Once the line holding "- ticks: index" is found in the listing below, write it out and each later line exactly, up to and including the one holding "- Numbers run".
########
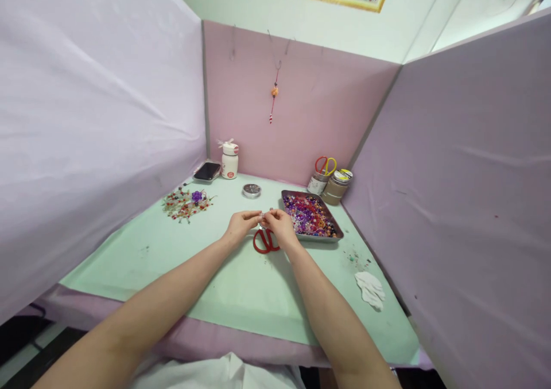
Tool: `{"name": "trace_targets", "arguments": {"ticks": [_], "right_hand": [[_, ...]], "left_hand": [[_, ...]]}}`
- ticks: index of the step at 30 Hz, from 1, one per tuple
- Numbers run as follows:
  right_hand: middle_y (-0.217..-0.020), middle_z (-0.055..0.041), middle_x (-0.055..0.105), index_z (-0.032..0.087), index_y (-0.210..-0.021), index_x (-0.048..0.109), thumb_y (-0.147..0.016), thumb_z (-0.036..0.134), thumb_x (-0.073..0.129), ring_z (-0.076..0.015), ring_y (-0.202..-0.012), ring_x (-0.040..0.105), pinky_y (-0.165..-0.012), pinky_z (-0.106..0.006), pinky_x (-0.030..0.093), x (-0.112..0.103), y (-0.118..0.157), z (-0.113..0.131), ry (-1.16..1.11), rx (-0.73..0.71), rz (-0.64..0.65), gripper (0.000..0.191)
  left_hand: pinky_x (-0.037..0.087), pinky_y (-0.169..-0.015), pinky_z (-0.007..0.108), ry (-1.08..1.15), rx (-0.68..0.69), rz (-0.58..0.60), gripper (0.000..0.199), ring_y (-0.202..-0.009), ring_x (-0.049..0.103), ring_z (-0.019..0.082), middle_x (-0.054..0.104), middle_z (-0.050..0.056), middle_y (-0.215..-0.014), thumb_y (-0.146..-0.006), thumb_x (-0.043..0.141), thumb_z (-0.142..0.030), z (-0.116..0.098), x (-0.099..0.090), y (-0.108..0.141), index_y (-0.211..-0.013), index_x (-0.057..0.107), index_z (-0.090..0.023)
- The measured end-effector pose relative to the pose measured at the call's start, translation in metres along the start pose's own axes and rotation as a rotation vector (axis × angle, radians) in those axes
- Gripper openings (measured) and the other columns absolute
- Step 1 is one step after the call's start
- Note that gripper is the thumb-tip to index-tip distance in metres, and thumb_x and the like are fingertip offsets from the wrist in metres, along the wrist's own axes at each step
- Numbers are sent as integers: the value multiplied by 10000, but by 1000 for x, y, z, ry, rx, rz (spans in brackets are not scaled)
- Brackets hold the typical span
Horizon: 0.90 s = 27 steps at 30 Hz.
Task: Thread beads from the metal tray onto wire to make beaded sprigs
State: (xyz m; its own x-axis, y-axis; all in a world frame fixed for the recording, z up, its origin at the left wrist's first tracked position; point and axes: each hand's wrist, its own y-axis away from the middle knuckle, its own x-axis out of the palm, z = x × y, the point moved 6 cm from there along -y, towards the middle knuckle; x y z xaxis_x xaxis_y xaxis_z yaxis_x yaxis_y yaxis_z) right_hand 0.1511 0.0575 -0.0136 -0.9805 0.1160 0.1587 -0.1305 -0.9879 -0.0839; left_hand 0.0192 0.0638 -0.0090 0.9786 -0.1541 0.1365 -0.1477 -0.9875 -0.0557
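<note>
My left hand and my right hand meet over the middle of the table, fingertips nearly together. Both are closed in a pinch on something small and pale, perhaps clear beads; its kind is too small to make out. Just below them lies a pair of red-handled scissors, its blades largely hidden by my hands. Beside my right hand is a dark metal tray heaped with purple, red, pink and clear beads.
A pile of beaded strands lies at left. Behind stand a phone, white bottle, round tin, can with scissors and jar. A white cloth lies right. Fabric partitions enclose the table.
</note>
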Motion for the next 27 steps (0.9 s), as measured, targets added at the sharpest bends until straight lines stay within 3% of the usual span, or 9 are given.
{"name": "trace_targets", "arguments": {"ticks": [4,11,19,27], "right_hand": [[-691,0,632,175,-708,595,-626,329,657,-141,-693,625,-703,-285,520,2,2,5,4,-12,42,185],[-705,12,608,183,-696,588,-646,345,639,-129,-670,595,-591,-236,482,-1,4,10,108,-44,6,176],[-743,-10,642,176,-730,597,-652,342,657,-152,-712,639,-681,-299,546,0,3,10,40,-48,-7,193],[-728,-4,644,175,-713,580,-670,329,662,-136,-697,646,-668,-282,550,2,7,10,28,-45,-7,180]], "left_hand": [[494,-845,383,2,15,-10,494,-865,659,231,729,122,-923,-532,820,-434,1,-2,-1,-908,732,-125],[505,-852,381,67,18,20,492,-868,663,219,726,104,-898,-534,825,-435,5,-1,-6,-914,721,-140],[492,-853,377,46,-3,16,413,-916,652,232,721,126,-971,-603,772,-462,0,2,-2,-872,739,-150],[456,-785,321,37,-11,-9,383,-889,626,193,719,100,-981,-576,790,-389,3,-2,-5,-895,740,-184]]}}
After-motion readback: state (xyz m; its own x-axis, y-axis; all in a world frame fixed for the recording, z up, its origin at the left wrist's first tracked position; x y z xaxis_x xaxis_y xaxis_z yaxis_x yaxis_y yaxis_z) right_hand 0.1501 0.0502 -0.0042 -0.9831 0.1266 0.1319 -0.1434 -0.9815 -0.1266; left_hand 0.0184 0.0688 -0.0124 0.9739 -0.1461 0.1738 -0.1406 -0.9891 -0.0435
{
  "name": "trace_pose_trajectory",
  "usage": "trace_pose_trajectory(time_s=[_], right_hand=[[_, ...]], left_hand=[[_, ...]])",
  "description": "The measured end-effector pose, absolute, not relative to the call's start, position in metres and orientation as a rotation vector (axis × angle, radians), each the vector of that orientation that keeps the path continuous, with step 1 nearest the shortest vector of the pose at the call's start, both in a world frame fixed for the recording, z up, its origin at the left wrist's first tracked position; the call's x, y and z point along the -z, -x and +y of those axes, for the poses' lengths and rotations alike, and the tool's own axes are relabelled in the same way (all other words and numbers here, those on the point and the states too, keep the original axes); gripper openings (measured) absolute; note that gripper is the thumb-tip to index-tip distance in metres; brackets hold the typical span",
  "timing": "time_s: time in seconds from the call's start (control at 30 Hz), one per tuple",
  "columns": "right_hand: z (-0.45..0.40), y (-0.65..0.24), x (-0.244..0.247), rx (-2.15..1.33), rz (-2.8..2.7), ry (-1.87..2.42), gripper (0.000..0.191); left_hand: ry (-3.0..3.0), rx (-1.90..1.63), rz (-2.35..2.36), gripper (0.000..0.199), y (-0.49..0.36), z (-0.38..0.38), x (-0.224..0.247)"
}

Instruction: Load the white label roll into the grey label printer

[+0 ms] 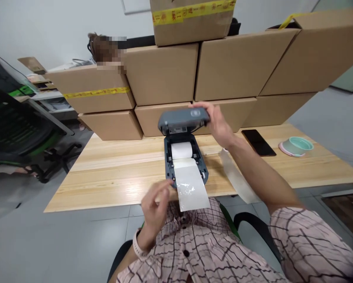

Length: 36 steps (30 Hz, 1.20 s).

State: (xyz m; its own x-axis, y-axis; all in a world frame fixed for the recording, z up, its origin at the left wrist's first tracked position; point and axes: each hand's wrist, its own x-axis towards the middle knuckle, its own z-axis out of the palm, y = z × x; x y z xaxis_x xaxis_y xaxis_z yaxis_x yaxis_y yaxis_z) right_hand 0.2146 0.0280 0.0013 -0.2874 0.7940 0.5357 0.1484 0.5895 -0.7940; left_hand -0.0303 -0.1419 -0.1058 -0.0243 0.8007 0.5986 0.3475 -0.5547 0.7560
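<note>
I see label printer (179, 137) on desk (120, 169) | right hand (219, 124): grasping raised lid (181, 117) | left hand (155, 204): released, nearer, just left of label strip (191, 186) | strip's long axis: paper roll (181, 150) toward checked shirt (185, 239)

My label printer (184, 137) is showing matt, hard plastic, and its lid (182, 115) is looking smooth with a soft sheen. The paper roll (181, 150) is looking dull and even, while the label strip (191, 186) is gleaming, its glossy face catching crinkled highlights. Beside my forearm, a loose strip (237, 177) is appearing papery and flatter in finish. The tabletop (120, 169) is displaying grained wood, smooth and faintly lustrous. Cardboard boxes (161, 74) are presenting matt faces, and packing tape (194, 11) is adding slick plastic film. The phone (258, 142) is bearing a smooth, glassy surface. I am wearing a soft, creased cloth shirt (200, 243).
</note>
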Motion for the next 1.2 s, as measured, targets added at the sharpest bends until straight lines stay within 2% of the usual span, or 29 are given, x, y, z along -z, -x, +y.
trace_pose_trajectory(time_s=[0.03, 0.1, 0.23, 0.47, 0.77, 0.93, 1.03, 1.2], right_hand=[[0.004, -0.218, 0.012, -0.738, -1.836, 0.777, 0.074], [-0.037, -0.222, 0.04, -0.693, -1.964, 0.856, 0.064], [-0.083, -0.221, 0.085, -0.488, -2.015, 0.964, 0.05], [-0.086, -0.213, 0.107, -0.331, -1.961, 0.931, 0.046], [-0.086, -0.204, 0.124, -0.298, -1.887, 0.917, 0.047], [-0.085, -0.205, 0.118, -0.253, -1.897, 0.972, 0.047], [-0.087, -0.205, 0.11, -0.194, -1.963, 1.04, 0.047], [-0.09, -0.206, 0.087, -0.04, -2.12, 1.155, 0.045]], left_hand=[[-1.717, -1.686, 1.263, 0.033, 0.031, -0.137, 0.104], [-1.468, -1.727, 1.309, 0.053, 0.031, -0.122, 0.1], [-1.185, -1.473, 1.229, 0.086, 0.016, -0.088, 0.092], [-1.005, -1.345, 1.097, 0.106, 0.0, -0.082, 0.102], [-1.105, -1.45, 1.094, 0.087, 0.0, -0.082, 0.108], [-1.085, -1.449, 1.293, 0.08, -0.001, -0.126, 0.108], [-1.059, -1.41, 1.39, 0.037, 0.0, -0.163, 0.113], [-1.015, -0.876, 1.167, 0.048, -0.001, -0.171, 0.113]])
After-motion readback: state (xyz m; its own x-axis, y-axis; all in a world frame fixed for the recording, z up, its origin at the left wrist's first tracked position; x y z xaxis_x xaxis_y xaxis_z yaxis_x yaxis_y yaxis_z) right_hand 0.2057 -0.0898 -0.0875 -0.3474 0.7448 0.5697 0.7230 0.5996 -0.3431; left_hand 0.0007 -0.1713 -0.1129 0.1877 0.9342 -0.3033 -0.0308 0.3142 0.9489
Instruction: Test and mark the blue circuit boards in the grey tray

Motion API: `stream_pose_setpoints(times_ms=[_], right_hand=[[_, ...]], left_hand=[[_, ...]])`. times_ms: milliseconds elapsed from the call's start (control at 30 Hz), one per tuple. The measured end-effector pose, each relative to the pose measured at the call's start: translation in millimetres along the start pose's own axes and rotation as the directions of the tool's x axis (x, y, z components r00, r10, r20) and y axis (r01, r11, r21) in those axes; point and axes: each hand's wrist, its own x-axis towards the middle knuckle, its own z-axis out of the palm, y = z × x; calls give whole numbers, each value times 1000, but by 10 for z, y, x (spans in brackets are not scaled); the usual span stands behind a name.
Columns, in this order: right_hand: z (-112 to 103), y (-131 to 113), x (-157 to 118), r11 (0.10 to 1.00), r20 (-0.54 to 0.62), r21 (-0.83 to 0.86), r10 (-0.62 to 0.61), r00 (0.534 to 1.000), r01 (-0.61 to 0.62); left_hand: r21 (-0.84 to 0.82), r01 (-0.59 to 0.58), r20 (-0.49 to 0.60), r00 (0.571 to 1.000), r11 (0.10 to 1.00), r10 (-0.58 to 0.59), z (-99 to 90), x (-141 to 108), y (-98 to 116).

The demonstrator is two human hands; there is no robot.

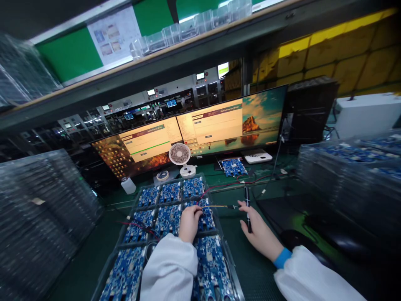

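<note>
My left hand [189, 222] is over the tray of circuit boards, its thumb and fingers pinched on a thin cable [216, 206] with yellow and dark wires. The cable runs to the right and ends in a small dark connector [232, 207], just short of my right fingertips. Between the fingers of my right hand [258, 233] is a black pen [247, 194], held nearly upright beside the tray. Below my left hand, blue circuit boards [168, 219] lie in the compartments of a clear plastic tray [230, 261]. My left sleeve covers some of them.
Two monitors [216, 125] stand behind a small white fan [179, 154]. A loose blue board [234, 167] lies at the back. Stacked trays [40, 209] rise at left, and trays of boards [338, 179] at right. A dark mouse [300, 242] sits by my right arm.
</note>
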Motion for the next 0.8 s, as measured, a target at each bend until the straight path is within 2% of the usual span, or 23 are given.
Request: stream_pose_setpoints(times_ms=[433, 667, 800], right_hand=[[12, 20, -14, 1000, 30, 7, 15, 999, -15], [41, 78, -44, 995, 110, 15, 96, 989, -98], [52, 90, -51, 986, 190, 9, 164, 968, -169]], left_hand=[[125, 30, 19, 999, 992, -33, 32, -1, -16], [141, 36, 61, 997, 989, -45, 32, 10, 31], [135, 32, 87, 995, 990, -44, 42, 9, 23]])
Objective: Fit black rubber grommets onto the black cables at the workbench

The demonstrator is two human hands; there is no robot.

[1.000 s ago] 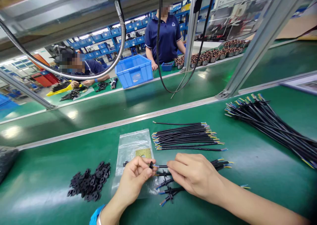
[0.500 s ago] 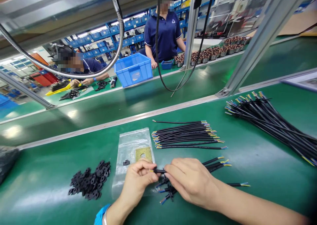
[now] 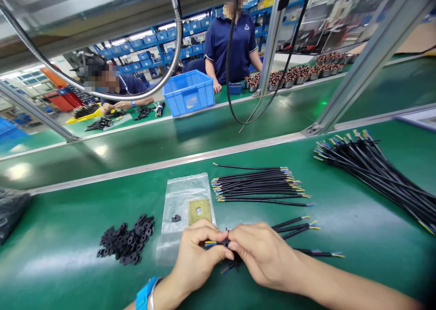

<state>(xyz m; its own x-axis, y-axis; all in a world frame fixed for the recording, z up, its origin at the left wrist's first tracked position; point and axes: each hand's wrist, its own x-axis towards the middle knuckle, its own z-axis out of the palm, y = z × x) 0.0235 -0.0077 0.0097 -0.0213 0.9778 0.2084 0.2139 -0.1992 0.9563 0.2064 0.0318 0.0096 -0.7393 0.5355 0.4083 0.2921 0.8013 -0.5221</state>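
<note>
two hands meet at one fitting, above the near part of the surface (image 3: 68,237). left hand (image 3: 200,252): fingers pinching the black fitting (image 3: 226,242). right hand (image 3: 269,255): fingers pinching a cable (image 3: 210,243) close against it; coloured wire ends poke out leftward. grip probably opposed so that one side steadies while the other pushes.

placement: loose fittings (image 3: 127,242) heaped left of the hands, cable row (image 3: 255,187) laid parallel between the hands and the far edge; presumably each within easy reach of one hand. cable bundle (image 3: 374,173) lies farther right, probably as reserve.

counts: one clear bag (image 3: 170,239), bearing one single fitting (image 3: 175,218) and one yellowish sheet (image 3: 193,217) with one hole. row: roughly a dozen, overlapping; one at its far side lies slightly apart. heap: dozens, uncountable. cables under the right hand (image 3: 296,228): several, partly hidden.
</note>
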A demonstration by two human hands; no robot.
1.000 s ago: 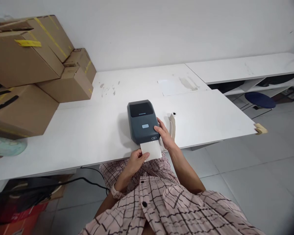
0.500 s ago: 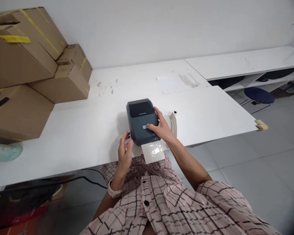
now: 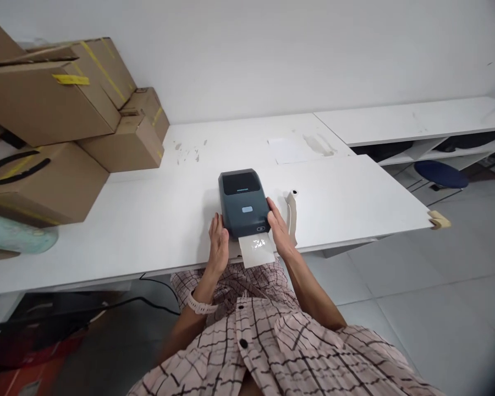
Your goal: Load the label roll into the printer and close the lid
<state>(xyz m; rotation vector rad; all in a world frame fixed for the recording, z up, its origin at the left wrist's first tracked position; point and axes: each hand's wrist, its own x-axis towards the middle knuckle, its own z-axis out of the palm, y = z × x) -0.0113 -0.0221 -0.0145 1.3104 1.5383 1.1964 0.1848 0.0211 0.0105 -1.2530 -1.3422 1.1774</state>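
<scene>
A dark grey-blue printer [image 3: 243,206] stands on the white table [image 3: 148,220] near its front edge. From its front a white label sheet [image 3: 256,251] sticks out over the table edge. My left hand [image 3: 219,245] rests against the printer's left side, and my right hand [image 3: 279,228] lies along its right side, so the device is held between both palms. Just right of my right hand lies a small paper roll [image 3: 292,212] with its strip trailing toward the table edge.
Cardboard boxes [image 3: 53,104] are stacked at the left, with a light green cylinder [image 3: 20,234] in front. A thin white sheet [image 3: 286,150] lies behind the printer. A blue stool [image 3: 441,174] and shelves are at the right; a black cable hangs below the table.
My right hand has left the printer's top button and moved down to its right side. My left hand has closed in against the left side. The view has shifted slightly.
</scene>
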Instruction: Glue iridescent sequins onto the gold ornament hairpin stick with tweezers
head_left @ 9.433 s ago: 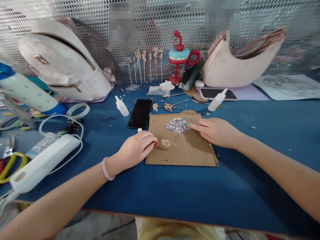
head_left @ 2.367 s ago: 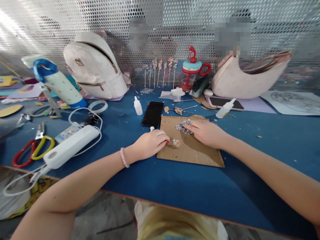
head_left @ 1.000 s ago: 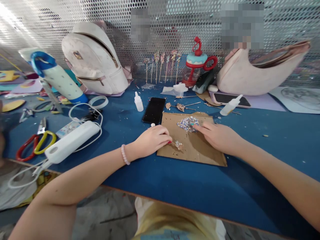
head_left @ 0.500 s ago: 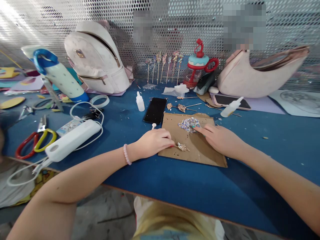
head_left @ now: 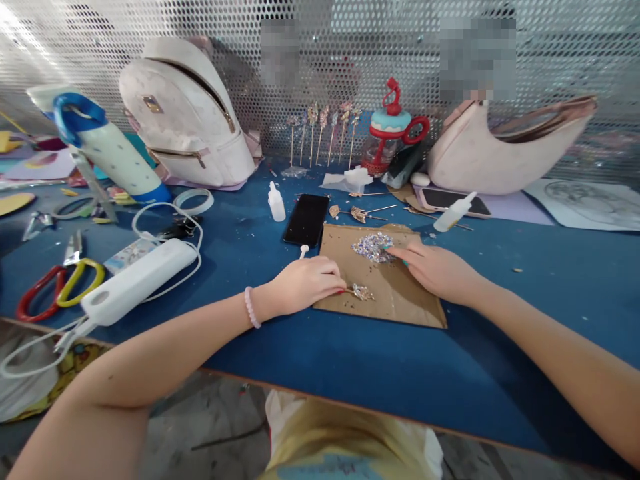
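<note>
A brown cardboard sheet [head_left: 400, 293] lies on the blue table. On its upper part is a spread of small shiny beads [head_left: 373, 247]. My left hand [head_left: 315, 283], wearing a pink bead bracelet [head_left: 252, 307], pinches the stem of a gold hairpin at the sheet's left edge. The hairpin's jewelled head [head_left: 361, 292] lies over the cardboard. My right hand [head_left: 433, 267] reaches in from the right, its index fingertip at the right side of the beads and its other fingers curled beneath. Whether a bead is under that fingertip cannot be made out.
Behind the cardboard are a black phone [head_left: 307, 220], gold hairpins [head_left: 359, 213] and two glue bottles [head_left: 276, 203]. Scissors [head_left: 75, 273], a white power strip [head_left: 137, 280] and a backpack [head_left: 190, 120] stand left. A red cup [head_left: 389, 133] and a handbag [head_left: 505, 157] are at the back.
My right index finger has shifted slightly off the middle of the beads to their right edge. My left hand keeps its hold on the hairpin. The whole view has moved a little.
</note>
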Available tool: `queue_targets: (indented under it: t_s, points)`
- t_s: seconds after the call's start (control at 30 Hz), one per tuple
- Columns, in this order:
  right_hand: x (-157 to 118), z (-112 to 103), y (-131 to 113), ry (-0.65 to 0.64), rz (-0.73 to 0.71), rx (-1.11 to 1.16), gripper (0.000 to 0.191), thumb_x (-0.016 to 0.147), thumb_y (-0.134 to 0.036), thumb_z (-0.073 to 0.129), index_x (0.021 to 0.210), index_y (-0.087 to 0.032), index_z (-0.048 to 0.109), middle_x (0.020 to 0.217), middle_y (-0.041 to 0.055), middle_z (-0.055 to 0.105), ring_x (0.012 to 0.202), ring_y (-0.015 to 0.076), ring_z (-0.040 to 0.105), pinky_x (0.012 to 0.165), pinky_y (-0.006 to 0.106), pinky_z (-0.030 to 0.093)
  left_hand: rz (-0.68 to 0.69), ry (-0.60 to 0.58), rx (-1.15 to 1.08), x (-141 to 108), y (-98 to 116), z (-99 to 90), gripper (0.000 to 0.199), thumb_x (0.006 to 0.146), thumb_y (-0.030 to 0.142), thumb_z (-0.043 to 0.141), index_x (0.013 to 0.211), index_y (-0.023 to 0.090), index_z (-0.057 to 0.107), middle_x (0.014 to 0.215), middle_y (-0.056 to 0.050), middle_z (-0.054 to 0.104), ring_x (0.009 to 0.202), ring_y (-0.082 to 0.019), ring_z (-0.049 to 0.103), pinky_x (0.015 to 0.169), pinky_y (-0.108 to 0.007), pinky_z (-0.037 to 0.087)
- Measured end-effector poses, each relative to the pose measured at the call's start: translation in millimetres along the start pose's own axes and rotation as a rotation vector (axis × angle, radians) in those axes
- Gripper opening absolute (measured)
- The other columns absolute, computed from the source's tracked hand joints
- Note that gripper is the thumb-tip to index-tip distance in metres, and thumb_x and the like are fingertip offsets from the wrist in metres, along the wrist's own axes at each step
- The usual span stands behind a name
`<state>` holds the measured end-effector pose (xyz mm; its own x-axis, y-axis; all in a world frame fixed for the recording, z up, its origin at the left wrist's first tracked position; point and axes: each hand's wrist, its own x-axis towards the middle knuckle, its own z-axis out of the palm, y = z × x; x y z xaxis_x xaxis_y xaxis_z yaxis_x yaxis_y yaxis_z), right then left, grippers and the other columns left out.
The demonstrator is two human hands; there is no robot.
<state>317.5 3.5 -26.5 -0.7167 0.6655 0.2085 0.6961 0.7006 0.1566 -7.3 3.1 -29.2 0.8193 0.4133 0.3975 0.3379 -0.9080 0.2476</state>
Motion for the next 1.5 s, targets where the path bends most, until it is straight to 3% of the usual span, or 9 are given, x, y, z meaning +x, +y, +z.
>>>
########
Task output:
- ticks: index of the step at 30 Hz, from 1, one per tuple
- Numbers run as follows:

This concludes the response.